Clearing house LCH.Clearnet has abandoned its Generic Clearing Systems project to build a single integrated IT platform, after the firm’s latest internal review of the programme concluded that it was not technologically or economically viable to continue.
The decision means it will write off £32m of development costs, on top of the £13.9m it wrote off last year when the project first ran into trouble.
Chris Tupker, the clearing firm’s recently appointed chairman, said the failure of the project primarily reflected its excessive complexity.
“The nature of the GCS design resulted in a over-complex solution both in terms of ongoing production support, operability and development.”
Tupker said LCH.Clearnet would now focus on developing its existing systems for clearing trades to ensure their reliability and performance for customers including the London Stock Exchange, Euronext.Liffe and the London Metal Exchange.
LCH.Clearnet first began working on GCS when the company was formed by the merger of London Clearing House and Paris-based Clearnet in late 2003.
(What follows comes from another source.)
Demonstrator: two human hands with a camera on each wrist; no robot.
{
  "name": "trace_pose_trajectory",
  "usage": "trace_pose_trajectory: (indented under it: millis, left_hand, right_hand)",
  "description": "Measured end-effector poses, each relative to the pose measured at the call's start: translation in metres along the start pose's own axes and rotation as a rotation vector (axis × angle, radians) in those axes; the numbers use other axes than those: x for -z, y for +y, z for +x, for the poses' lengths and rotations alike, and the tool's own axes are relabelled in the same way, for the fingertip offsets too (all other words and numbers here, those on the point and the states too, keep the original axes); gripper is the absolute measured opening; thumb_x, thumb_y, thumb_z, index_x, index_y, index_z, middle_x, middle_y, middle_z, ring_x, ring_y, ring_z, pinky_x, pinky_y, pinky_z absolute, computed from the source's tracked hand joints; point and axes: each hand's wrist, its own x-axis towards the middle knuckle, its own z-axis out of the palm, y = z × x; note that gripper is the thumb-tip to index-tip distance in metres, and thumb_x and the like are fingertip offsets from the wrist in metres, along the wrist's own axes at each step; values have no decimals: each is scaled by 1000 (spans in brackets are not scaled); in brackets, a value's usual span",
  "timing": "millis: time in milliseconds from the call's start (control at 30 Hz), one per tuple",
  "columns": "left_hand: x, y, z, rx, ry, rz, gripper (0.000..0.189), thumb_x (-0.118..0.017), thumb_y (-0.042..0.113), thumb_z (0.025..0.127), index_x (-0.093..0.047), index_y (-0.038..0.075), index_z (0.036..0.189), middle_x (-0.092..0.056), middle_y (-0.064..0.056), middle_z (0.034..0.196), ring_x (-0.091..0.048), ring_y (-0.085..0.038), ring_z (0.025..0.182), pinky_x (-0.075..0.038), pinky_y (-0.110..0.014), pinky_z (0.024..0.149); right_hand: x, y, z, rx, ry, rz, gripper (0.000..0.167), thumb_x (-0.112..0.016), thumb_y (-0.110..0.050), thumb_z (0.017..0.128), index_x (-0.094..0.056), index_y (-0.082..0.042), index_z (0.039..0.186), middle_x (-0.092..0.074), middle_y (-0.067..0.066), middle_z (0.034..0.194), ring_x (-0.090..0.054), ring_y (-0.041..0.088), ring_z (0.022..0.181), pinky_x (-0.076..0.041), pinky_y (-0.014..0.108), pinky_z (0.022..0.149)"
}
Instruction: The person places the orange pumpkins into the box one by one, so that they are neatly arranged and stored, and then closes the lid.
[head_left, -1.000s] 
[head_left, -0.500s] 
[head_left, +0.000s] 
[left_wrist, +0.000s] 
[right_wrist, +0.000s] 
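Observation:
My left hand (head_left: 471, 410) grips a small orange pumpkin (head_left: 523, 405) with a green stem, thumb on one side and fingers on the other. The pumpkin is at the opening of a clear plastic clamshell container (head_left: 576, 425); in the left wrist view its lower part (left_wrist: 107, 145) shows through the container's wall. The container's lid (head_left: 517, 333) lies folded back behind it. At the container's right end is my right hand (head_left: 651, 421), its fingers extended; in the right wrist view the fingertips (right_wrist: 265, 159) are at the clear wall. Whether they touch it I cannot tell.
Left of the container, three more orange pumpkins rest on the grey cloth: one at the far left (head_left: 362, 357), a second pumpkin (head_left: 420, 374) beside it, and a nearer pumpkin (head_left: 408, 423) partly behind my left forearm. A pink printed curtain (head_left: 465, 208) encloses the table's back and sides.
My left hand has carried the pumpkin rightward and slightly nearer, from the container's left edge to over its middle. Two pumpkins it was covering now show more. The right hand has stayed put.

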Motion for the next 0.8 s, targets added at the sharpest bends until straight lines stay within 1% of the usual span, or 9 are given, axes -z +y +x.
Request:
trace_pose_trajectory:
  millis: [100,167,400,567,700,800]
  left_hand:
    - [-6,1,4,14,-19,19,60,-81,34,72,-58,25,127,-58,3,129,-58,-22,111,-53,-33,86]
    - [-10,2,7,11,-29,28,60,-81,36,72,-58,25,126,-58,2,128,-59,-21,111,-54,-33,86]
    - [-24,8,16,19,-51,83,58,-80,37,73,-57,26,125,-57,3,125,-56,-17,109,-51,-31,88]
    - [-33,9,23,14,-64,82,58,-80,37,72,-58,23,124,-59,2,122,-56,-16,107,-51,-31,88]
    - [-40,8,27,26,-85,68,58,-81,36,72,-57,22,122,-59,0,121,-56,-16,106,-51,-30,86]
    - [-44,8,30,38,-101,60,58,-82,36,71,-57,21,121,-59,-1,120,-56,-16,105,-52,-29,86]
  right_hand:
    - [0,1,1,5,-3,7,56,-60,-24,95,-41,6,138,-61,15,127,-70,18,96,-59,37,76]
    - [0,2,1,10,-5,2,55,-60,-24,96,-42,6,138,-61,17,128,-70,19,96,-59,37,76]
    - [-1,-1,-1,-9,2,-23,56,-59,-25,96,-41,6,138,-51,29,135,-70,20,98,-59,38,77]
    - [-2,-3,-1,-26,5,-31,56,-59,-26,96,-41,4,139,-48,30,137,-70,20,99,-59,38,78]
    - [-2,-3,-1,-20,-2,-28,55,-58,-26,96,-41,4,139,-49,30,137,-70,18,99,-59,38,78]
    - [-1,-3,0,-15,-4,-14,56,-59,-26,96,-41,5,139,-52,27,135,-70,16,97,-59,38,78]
At the time, the plan was for the newly formed clearing house to replace the 30 or so legacy systems it inherited with a single platform for clearing trades based on Java and Oracle technologies.
But the project, which was origially expected to take three years to achieve this aim, has delivered very little since, and never come close to achieving the two boards’ vision of streamlined processes on a single platform bringing about dramatic cost savings.
With the abandonment of the GCS project, one of the first tasks of the group’s newly appointed CEO Roger Liddell is to develop a long-term IT strategy for the company.